Luckily, we have technology – and a new radar survey of the Medusae Fossae Formation region on the Martian equator has revealed what appears to be giant layered slabs of buried water ice, several kilometers thick.
It's the most water ever found around Mars' middle, and suggests the dry old dustball isn't quite as devoid of the stuff as we thought.
There's as much water buried there, scientists say, as can be found in Earth's Red Sea; if it were brought to the surface and melted, it would cover Mars in a shallow ocean between 1.5 to 2.7 meters (4.9 to 8.9 feet) deep.
Hints of the buried deposits were first detected in 2007, up to a depth of 2.5 kilometers (1.6 miles), but scientists didn't know what they were. New data, and new tools for analyzing that data, have revealed much more about the deposits than expected.
"We've explored the Medusae Fossae Formation again using newer data from Mars Express's MARSIS radar, and found the deposits to be even thicker than we thought: up to 3.7 kilometers (2.3 miles) thick," says geologist Thomas Watters of the Smithsonian Institution.
"Excitingly, the radar signals match what we'd expect to see from layered ice, and are similar to the signals we see from Mars's polar caps, which we know to be very ice rich."
The Medusae Fossae Formation is a collection of huge deposits that extends for some 5,000 kilometers (3,107 miles) along the equator of Mars, marking the boundary between the lowlands in the northern hemisphere, and the cratered highlands in the south.
It's not known what created the deposits, but they're huge, standing several kilometers high, sculpted by the wild winds that scour the surface of Mars.
Because the region is so poorly understood, scientists are naturally keen to learn more about it.

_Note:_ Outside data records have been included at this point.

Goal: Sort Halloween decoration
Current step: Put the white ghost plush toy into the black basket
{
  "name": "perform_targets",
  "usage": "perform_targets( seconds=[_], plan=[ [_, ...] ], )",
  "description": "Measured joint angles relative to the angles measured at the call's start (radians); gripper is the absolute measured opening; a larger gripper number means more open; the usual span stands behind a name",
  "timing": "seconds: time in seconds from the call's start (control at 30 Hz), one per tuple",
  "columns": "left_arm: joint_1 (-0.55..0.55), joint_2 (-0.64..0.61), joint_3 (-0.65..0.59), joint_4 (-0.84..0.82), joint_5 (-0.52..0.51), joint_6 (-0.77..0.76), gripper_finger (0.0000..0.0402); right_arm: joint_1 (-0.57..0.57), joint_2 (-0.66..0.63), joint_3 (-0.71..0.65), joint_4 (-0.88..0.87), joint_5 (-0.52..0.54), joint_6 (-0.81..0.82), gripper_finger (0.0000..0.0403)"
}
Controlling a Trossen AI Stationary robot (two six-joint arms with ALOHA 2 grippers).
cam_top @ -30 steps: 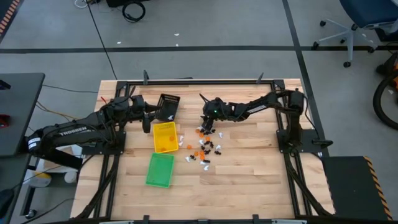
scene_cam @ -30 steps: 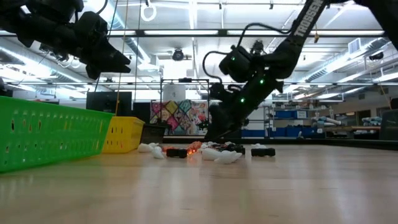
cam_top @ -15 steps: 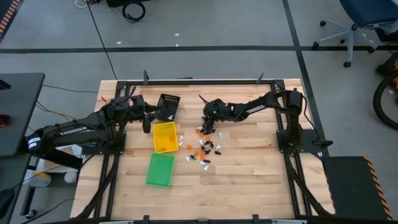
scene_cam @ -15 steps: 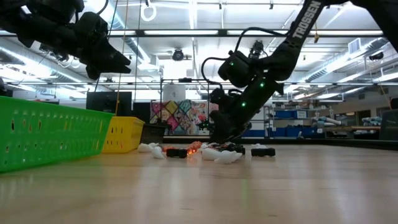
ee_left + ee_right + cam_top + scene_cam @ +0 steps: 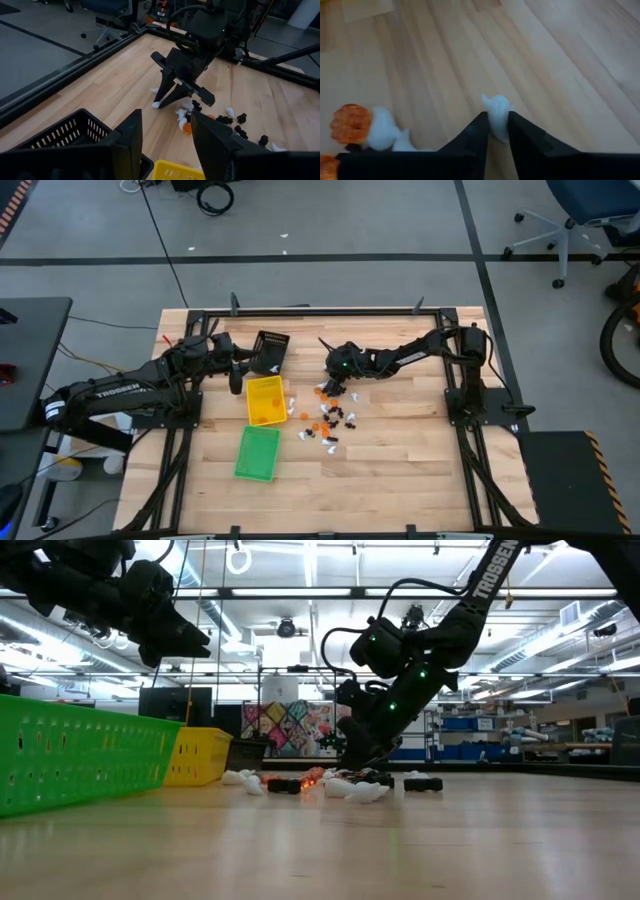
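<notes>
right wrist view shows my right gripper [image 5: 494, 131] pinched on a small white trinket [image 5: 496, 114], down at the wooden table [image 5: 400, 450] by the far side of the scattered halloween decoration [image 5: 328, 418] near the table's middle. my left gripper [image 5: 165, 135] hangs with fingers apart over the black tray [image 5: 271, 351] toward the far left corner

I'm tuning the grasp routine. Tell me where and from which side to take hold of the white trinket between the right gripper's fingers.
Grip the white trinket across its narrow body, coming down from above, much as the right gripper does now: its fingers sit either side of it. It lies low on the table, apart from the orange trinket, so a top approach looks clearest.
</notes>
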Motion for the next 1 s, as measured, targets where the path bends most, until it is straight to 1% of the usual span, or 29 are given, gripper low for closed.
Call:
perform_targets(
  seconds=[0.13,0.3,0.53,0.7,0.77,0.83,0.9,1.0],
  plan=[
    [0.0,0.0,0.0,0.0,0.0,-0.001,0.0142,0.008,0.0,0.009,0.001,-0.009,-0.005,0.0053],
    [0.0,0.0,0.0,0.0,0.0,-0.002,0.0142,0.028,0.0,0.068,-0.019,-0.035,-0.024,0.0048],
    [0.0,0.0,0.0,0.0,0.0,-0.003,0.0142,0.061,0.0,0.196,-0.028,-0.032,-0.056,0.0046],
    [0.0,0.0,0.0,0.005,0.0,-0.003,0.0142,0.063,0.009,0.286,0.007,-0.048,-0.12,0.0046],
    [0.0,0.0,0.0,0.016,0.0,-0.003,0.0142,0.058,0.034,0.322,0.058,-0.072,-0.131,0.0046],
    [0.0,0.0,0.0,0.024,0.0,0.0,0.0142,0.052,0.059,0.358,0.043,-0.094,-0.131,0.0046],
    [0.0,0.0,0.0,0.028,0.0,0.0,0.0142,0.05,0.106,0.419,0.05,-0.109,-0.131,0.0045],
    [0.0,0.001,0.0,0.026,0.0,0.0,0.0142,0.051,0.181,0.519,0.013,-0.112,-0.125,0.0045]
  ],
)
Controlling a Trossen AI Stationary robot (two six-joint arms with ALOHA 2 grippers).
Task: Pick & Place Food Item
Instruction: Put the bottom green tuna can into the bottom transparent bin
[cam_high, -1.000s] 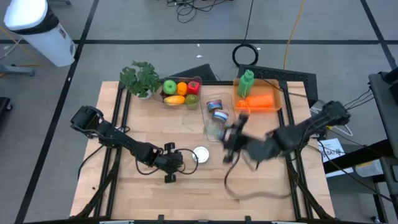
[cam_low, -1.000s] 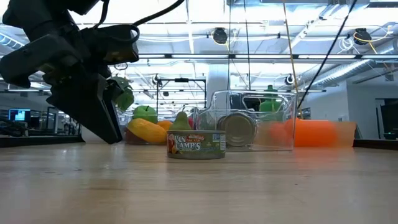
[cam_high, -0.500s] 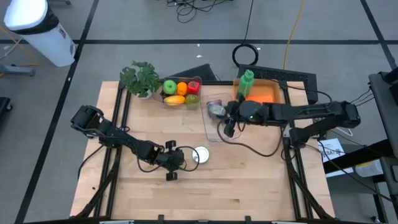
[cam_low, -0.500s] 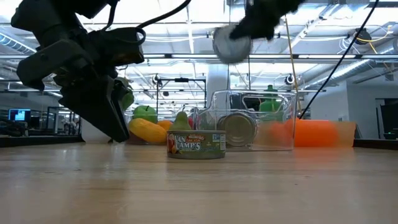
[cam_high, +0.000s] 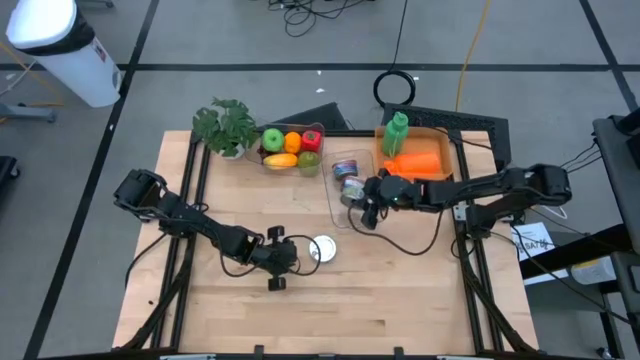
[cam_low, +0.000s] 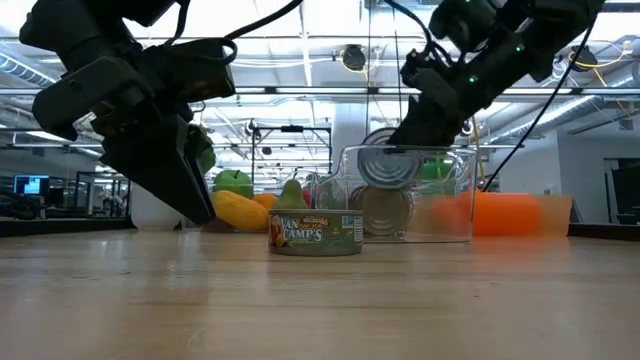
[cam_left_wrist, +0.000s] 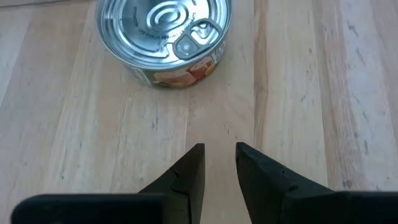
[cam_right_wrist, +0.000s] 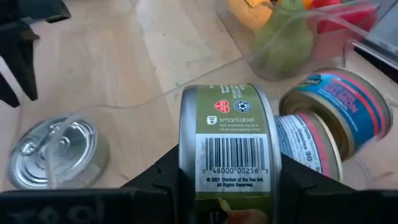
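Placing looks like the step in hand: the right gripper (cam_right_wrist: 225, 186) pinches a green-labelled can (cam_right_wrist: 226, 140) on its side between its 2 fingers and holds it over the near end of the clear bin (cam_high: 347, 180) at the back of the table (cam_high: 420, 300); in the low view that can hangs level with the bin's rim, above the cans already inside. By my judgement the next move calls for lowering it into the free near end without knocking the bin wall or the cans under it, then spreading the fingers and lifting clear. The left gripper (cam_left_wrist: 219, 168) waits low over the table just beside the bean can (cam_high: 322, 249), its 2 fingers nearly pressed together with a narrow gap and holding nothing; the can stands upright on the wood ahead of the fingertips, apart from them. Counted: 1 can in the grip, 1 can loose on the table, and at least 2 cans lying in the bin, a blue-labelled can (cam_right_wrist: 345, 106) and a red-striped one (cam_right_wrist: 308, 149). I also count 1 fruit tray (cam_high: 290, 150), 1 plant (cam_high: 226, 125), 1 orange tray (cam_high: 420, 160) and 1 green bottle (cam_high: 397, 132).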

In 2007, Watters and his team collected radar data that showed the clear presence of something, buried beneath the ground.
What wasn't clear was the nature of that something. Given how dusty the Medusae Fossae Formation is, the deposits could have consisted of buried dust. They could also have been volcanic material, sediment from wetter eons past, or – intriguingly – water ice.
So the researchers collected new radar observations of the region, analyzed the results, and performed modeling to try to figure out what is buried under the windswept dust and stone. And the only thing that fit the data well was water ice.
"Given how deep it is, if the MFF was simply a giant pile of dust, we'd expect it to become compacted under its own weight," says physicist Andrea Cicchetti of the National Institute for Astrophysics in Italy.
"This would create something far denser than what we actually see with MARSIS. And when we modeled how different ice-free materials would behave, nothing reproduced the properties of the MFF – we need ice."
In the last few decades, as Mars exploration has grown, our previous understanding of the dead dust-ball has changed dramatically. Everywhere we look, Mars shows evidence of water long ago, running over the surface in rivers, or pooling in lakes or oceans.
There's no liquid water on Mars now, that we know of. Where all that water went remains a mystery: did it disappear into space as vapor, or is it sequestered inside the planet, locked away where we can't see it? The Medusae Fossae Formation may hold some answers to this question.
Scientists want to know where to find water on Mars for another, practical reason. When humans are eventually sent to the red planet, they're going to need water for survival. If there's water there already, that will minimize the amount they need to take with them.
Unfortunately, the Medusae Fossae Formation water is off-limits: It's buried beneath several hundred meters of Martian dust, beyond our ability to access.
Still, the discovery raises hopes that there's water hiding elsewhere on Mars. It also gives scientists new information in the hunt to uncover Mars' enigmatic history, and transformation to its present state.
"This latest analysis challenges our understanding of the Medusae Fossae Formation, and raises as many questions as answers," says planetary scientist Colin Wilson of the European Space Agency.
"How long ago did these ice deposits form, and what was Mars like at that time? If confirmed to be water ice, these massive deposits would change our understanding of Mars climate history. Any reservoir of ancient water would be a fascinating target for human or robotic exploration."
The research has been published in Geophysical Research Letters.